Orchestrating real-time data processing pipelines in AWS

By: Atish Kathpal

Published: 17 Jan 2023
Last Updated: 17 Jan 2023

Introduction

KnowBe4's SecurityCoach is a cybersecurity awareness SaaS product which integrates with 50+ leading security products such as Crowdstrike, Zscaler, Netskope and others. SecurityCoach can scale to ingest 10's of millions of security events everyday, analyzing them in real time and pushing micro-learning modules to educate and inform the user in direct response to their risky behavior. At the core of this product is a multi-stage data pipeline that ingests, transforms and enriches the incoming events to derive insights, identify risky behavior and trigger real time responses, thus helping our customers manage the human layer of cybersecurity.

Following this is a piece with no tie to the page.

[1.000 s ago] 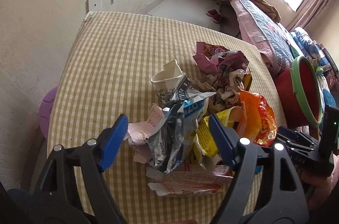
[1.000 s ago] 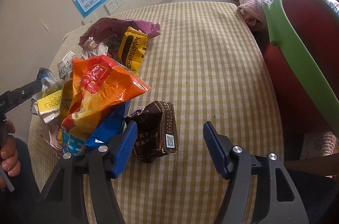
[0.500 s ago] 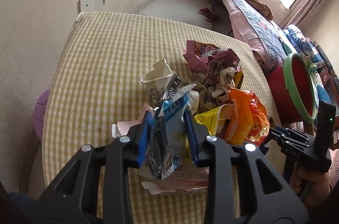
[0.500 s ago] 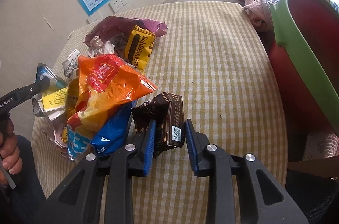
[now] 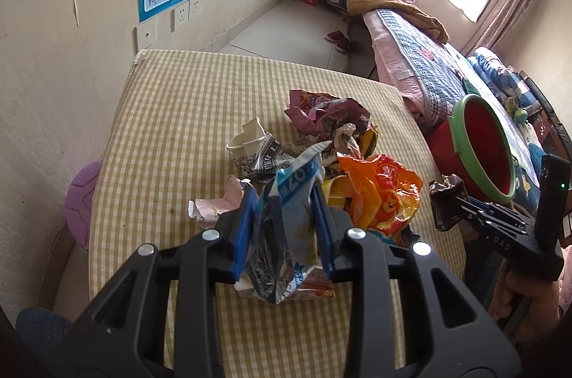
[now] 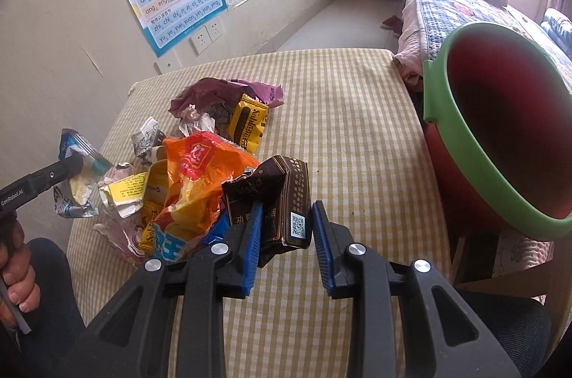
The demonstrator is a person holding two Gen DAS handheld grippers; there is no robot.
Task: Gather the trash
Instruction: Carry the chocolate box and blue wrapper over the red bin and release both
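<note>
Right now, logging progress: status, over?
Left gripper shut on blue wrapper. Right gripper shut on brown packet. Red bin open; path clear.

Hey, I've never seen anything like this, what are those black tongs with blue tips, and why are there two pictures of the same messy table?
Those are two hand-held grippers, one in each of a person's hands, and each carries a wide-angle camera looking along its fingers. So one picture comes from the left gripper, the other from the right gripper. On the checked tablecloth lies a heap of snack rubbish, including an orange bag, a purple wrapper and a crushed paper cup. The left gripper is pinching a blue and silver wrapper. The right one is pinching a dark brown packet. Beside the table stands a red bucket with a green rim, probably where the rubbish goes.
</note>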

In this blog, we discuss the high level architecture of our data processing pipeline as well as our recent experience extending the pipeline in response to evolving needs of the product using orchestration capabilities of AWS Step Functions.

Need for orchestration of data pipelines

In our experience, data processing pipelines tend to get complex over time as pipeline load increases, more infrastructure components get added and product requirements evolve. At a high level, a typical data pipeline is comprised of multiple stages such as ingestion of data from various sources, processing and applying multiple transformations on incoming data, storage of data into data stores, triggering responses at the end of the data pipeline.

The existence of multiple steps results in the need for orchestration to automate processes like move data between different stages, monitor the flow of data, ease of plugging in more transformation steps in the data pipeline, error handling, alerts etc.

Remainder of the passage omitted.